*What you will do:*
Search the data below for the string "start". Extract every line that contains it.

*Collected data:*
◆ ◆ ◆

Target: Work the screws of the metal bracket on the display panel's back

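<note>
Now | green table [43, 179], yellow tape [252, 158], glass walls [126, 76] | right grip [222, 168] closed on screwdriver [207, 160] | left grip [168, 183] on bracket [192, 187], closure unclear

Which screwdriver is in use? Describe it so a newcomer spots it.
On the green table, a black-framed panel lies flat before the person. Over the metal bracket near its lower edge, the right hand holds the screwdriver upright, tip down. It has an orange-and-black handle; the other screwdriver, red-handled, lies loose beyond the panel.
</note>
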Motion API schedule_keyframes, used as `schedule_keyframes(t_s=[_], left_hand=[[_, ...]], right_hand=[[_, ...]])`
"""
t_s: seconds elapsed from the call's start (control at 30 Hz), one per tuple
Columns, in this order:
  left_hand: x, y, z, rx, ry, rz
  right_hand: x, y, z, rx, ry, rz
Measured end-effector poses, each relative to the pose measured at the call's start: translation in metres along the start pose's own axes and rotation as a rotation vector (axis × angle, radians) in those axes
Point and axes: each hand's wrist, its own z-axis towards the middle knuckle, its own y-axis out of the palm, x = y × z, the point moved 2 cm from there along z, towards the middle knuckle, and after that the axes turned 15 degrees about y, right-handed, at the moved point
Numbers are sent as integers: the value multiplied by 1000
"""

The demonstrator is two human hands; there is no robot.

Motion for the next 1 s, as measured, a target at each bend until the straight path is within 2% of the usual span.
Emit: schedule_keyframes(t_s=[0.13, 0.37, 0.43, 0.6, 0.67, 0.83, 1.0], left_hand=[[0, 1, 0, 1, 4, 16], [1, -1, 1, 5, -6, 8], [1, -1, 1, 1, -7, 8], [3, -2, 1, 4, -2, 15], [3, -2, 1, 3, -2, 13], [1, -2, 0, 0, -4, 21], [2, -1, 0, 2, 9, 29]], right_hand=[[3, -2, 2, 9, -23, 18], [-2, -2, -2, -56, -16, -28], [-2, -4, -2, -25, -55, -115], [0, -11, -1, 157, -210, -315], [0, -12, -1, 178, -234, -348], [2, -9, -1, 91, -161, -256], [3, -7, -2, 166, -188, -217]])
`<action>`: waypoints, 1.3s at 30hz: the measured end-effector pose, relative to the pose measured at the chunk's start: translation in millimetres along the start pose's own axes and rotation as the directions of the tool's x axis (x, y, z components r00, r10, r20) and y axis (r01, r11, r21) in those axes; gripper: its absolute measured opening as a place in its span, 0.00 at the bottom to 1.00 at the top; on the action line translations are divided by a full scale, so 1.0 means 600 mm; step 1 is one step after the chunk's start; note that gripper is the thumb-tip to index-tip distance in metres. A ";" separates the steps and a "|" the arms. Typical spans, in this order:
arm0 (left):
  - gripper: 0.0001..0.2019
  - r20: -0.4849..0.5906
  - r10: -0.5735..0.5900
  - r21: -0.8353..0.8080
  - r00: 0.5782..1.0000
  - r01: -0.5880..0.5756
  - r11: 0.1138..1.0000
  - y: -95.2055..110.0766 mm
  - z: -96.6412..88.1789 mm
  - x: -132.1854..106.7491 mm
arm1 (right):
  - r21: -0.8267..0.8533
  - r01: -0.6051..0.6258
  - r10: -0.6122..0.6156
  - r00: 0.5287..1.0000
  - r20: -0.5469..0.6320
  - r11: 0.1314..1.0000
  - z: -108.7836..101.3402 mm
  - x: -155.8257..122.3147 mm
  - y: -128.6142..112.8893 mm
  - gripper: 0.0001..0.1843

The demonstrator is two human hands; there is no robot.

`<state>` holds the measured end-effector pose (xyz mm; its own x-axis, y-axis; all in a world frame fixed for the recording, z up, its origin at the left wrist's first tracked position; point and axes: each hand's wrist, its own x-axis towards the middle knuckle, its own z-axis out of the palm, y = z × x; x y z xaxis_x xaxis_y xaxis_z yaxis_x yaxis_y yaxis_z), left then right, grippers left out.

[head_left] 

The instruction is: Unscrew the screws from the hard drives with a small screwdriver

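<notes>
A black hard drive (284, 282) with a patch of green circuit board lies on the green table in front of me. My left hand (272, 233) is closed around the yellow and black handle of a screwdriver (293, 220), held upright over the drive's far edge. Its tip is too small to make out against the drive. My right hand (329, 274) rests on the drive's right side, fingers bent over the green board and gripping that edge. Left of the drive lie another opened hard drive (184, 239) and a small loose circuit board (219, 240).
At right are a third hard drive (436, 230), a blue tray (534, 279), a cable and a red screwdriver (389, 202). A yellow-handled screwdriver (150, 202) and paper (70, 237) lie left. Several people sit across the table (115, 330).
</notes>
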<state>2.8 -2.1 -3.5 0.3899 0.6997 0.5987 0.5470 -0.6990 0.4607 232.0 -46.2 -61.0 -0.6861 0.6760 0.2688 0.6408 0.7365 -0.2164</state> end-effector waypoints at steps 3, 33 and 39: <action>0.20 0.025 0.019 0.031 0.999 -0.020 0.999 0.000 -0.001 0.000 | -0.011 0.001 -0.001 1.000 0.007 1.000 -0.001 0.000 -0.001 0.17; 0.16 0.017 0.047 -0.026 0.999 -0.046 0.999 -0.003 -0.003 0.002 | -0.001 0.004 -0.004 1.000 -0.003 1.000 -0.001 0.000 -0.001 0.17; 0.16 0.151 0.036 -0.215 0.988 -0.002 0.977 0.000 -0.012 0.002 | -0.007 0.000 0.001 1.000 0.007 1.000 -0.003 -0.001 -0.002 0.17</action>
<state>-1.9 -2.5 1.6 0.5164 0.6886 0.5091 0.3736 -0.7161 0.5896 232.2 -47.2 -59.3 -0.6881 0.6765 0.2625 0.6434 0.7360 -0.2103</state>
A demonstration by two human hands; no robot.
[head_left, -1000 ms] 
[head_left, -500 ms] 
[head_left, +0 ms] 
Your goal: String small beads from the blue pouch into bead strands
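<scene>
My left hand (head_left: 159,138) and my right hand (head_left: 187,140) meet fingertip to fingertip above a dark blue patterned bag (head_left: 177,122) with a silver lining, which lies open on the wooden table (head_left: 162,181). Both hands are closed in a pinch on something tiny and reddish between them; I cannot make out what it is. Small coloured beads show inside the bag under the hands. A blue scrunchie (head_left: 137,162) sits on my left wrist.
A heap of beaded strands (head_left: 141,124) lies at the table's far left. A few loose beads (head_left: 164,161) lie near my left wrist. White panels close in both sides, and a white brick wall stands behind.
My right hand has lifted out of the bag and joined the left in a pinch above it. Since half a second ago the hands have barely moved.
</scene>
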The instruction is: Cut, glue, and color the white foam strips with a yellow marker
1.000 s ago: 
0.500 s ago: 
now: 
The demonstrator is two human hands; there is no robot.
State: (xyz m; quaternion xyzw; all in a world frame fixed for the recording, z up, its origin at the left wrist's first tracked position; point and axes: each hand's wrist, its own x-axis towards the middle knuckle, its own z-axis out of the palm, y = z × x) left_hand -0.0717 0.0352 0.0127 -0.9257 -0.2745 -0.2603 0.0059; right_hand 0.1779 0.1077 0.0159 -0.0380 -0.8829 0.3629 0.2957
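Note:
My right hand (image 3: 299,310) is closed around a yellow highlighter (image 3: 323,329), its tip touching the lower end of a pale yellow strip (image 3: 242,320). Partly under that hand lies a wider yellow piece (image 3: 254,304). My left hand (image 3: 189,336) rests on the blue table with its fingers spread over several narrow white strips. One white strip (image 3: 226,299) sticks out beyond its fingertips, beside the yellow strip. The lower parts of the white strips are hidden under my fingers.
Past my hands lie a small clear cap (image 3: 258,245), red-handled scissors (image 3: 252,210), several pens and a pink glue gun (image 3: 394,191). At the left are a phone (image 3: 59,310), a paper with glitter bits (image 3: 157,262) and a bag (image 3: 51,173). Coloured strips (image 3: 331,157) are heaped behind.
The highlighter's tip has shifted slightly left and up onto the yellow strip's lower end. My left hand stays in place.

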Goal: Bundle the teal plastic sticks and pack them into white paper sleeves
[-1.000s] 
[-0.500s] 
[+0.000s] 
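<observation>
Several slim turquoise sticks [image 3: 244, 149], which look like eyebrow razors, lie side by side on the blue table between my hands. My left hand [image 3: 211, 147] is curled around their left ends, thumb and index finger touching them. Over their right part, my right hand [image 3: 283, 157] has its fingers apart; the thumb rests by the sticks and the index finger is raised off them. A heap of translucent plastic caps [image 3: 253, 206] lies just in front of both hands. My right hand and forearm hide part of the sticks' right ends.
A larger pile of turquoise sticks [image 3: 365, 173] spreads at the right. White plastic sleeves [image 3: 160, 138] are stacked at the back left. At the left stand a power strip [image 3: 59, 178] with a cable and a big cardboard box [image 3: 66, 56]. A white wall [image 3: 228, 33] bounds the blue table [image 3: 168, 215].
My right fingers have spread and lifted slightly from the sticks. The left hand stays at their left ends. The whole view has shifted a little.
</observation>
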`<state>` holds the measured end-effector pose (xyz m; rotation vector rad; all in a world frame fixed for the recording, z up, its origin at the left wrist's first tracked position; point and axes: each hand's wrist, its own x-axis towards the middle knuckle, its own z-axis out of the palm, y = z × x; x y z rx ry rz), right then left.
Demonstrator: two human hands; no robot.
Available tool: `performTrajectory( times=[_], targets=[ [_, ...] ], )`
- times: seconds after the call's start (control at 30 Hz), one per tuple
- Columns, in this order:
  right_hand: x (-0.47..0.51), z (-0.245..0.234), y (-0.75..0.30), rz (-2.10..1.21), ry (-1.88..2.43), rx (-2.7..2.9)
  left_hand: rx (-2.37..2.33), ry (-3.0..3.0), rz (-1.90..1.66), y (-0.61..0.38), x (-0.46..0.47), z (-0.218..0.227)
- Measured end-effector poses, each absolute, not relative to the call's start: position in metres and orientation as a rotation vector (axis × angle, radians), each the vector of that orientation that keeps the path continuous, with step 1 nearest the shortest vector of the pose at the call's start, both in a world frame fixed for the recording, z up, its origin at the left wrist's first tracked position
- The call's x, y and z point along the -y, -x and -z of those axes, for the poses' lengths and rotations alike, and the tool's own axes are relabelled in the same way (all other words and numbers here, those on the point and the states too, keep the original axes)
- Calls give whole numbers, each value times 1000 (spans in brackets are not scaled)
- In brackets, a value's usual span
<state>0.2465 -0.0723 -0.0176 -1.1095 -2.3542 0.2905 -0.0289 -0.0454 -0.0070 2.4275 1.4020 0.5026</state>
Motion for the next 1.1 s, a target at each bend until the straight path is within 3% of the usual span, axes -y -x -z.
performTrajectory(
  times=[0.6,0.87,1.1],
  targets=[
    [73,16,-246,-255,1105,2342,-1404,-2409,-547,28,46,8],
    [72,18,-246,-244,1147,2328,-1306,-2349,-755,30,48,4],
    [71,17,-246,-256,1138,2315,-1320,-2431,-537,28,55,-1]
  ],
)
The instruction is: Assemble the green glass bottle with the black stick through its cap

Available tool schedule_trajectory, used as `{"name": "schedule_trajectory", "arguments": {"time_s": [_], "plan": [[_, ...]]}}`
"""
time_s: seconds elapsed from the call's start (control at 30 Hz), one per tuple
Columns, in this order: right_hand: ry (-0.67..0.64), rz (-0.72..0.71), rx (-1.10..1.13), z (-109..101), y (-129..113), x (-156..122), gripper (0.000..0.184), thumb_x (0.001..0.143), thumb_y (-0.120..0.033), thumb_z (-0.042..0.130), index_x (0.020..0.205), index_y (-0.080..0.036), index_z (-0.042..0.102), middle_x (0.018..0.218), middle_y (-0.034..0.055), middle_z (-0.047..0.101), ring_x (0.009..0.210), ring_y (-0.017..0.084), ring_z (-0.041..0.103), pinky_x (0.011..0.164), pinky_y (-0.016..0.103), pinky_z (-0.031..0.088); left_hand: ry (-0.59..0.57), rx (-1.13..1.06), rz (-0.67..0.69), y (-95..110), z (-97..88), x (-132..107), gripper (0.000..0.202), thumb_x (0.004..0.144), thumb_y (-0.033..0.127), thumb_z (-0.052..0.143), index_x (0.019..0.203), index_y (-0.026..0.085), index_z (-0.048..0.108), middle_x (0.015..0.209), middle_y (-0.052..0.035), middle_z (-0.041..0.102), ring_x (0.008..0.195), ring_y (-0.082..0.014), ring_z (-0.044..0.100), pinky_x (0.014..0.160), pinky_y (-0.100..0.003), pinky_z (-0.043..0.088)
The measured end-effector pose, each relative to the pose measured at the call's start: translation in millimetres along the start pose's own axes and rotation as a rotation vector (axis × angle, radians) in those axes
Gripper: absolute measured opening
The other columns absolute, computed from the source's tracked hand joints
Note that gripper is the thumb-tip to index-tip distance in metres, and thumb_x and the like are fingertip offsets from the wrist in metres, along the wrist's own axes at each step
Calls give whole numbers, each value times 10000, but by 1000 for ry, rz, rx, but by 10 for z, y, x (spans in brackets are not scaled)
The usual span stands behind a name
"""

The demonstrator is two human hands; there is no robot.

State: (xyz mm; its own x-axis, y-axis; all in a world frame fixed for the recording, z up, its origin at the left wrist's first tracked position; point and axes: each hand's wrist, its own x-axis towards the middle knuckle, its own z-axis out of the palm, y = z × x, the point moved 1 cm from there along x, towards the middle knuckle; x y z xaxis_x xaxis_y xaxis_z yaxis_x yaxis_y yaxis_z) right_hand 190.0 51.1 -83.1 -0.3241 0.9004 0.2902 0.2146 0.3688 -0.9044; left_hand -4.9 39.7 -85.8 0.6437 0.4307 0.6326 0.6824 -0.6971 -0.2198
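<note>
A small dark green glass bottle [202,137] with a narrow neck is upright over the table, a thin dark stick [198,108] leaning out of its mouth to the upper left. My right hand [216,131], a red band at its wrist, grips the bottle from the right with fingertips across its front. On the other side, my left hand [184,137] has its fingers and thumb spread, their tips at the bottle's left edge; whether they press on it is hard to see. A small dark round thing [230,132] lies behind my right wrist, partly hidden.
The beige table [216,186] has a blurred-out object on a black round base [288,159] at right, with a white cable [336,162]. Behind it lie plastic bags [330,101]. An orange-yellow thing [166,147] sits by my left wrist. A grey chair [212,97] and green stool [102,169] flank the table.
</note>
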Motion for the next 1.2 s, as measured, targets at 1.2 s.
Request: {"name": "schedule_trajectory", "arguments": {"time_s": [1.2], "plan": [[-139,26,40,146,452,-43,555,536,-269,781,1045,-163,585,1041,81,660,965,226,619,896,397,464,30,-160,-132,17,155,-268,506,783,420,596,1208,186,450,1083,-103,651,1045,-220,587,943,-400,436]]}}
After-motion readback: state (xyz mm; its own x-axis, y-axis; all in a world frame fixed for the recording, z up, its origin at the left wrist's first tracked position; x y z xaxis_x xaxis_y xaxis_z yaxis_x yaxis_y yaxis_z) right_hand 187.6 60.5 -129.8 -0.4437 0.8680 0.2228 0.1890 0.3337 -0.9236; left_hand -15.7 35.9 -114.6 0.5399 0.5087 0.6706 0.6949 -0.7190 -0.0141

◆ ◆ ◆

*Answer to this problem:*
t_s: seconds elapsed from the call's start (control at 30 Hz), one per tuple
Measured end-effector poses, each relative to the pose measured at the call's start: translation in metres along the start pose's own axes and rotation as a rotation vector (axis × angle, radians) in those axes
`<action>`: waypoints, 1.3s at 30hz: the measured end-effector pose, relative to the pose measured at the chunk's start: translation in millimetres along the start pose's own axes and rotation as the directions of the tool's x axis (x, y, z components r00, r10, r20) and y axis (r01, r11, r21) in those axes; gripper: its absolute measured opening as a place in its span, 0.00 at the bottom to 1.00 at the top; on the action line translations are divided by a full scale, so 1.0 means 600 mm; step 1 is one step after the chunk's start; note that gripper is the thumb-tip to index-tip distance in metres. A ";" separates the steps and a "|" the arms. Typical spans, in this order:
- times: seconds after the call's start (control at 30 Hz), one per tuple
- Measured end-effector poses, each absolute, not relative to the call's start: position in metres and orientation as a rotation vector (axis × angle, radians), each the vector of that orientation that keeps the path continuous, with step 1 nearest the shortest vector of the pose at the call's start, both in a world frame fixed for the recording, z up, its origin at the left wrist's first tracked position
time_s: seconds elapsed from the call's start (control at 30 Hz), one per tuple
The measured end-effector pose, each relative to the pose measured at the call's start: translation in millimetres along the start pose's own axes and rotation as a rotation vector (axis × angle, radians) in those axes

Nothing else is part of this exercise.